Там, где должна была быть правая нога, одеяло провалилось, и мальчишка-коногон все время поглядывал на это место, будто оно какой-то неведомой силой притягивало его взгляд. Макарыч, продолжая улыбаться, сказал:

— А мне и самому такое положение непривычное. Как там, на шахте, все в порядке?

Еще раз взглянув в окно, Макарыч вдруг привстал, скрутил «козью ножку» и, набив ее самосадом и задымив, проговорил:

— А ты, сынок, шахту бросай — пропадешь, погибнешь. Она, брат, шахта то есть, не разбирается — старик там уголь долбит или такой вот, как ты, пацанок. Ей все одно, понял? Мне еще повезло: без ноги, как-никак, жить можно. А то придавит — и каюк! Сколько нашего брата-шахтера в забоях да в штреках позавалило, знаешь? Ухнет-ахнет, и нету человека. А жизня — она одна, ее беречь надо. Так что, сынок, мой тебе совет один — кончай с шахтой. Может, и придет такое время, когда шахта подземным адом не будет, да сдается мне, что придет оно не дюже скоро. А сейчас уходи… Уйдешь — жить будешь…

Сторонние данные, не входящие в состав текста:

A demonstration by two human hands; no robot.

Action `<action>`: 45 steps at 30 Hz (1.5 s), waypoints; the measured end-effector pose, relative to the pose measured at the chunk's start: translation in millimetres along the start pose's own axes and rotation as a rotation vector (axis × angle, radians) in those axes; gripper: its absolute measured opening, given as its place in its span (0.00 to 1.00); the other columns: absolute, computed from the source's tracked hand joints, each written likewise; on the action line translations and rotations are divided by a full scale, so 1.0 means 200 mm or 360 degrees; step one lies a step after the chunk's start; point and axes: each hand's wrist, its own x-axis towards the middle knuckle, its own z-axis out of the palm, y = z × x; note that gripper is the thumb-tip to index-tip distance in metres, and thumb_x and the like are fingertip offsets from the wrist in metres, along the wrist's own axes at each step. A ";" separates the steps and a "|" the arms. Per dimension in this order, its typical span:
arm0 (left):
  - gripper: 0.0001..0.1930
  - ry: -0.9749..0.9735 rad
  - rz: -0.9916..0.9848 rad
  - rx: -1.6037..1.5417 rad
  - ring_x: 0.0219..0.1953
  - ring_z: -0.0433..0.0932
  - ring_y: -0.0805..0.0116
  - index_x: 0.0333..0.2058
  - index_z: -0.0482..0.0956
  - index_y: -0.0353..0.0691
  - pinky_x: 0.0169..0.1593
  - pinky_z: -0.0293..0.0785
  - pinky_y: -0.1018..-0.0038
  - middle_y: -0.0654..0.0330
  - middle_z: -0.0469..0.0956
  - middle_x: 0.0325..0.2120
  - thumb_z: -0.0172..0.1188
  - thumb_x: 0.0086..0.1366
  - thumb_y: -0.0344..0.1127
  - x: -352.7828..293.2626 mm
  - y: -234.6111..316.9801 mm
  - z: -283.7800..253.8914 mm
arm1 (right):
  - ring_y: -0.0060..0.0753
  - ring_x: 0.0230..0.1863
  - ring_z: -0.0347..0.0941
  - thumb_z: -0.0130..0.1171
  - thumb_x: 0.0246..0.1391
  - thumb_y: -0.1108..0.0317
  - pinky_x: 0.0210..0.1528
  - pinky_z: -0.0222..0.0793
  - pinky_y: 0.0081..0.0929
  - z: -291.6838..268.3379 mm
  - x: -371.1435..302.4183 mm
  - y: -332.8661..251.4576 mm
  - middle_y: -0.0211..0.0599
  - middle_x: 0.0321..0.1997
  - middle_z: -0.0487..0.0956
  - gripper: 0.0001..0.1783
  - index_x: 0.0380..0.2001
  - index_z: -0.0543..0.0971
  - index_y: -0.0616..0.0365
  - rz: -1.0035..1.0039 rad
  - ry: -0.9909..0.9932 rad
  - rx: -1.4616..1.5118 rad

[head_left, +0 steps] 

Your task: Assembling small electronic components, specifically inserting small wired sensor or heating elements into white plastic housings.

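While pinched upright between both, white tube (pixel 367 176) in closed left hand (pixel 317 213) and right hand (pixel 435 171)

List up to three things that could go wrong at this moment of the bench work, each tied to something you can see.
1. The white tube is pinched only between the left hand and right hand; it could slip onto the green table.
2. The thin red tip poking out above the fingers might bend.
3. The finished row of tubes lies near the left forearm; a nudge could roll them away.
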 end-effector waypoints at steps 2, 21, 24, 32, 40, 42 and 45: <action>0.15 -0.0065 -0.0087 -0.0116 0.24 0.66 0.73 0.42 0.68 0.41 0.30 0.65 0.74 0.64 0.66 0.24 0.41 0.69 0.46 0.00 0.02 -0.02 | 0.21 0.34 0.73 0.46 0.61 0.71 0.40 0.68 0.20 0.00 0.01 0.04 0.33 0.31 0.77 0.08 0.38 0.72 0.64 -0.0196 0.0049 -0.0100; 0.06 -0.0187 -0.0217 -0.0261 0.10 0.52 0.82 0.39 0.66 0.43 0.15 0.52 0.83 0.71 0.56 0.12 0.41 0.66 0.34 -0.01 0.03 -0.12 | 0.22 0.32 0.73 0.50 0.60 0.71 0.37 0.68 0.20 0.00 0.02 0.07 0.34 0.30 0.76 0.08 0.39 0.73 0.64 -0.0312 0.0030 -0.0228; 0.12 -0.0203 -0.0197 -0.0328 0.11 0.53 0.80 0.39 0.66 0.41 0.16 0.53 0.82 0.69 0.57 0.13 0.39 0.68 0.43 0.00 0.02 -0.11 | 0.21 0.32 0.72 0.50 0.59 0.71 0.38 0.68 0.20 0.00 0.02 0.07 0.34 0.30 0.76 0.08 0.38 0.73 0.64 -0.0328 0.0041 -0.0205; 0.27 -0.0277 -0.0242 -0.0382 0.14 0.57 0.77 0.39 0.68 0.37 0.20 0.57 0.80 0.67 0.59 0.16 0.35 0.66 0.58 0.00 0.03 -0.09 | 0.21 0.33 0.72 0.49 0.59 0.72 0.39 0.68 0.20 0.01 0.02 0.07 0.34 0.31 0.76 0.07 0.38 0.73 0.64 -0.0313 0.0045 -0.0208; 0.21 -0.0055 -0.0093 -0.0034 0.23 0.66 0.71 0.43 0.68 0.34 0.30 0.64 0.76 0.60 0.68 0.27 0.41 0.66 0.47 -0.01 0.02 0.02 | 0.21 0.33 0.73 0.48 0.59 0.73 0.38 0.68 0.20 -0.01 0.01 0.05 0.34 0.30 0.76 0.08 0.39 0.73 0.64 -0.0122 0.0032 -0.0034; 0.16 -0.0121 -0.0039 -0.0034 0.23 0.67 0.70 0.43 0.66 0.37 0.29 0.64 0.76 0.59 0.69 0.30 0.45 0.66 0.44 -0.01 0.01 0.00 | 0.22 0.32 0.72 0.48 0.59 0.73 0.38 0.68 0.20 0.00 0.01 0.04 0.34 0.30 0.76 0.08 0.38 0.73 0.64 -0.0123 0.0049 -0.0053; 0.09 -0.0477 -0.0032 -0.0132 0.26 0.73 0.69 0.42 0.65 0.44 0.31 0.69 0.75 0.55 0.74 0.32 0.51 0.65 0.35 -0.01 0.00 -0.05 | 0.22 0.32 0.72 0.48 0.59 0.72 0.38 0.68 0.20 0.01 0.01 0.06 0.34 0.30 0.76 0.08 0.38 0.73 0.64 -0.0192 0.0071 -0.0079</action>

Нет, он не ушел. И не стал мальчишкой менее мечтательным, чем был прежде. Но теперь он мечтал совсем о другом, о более ему близком и понятном. Чужие страны, штормы сороковых широт, гуроны и могикане — все это далеко, все это забава. Вот увидеть бы когда-нибудь своими глазами шахту, залитую светом, увидеть бы чудо-машину, которая сама вгрызалась бы в пласт антрацита и рубила его, а человек лишь управлял бы ею, сидя в безопасном месте… А если бы настоящий поезд под землю, чтоб не смотреть в страдальческие глаза полуслепой лошади, а если бы вместо деревянных стоек, поддерживающих кровлю, что-нибудь другое, более надежное — не было б тогда страшных катастроф, о которых нельзя забыть.

К счастью, он понимал: можно всю жизнь мечтать о самом благородном и возвышенном, да так и умереть, ни на шаг не приблизив свою мечту к реальной действительности. А какой прок от людей, думал он, если они мечтают о несбыточном? Пустые фантазеры, бездельники, их и за людей-то всерьез принимать нельзя. Каждый человек должен вложить хотя бы один кирпичик в тот дом, где он живет, иначе ему не положено даже переступать порог этого дома. И если такого кирпича у тебя нет под рукой, ты должен его найти. Найти во что бы то ни стало. Где и как — это уже твое дело: будешь искать — найдешь обязательно.

Раз и навсегда связав свою судьбу с шахтерами, он перед своей собственной совестью присягнул: все, что у него есть — и разум свой, и волю, и каждую минуту жизни, — он отдает тем, к кому с детства прикипел душой — шахтерам. Пускай это будет лишь капля, пускай это будет лишь едва заметная кроха, но все равно он что-то для них сделает. Что — он пока не знал. Макарыч говорил: «Может, и придет такое время, когда шахта подземным адом не будет, да сдается мне, что придет оно не дюже скоро…» Если он хоть на час приблизит это время — жизнь будет прожита не зря.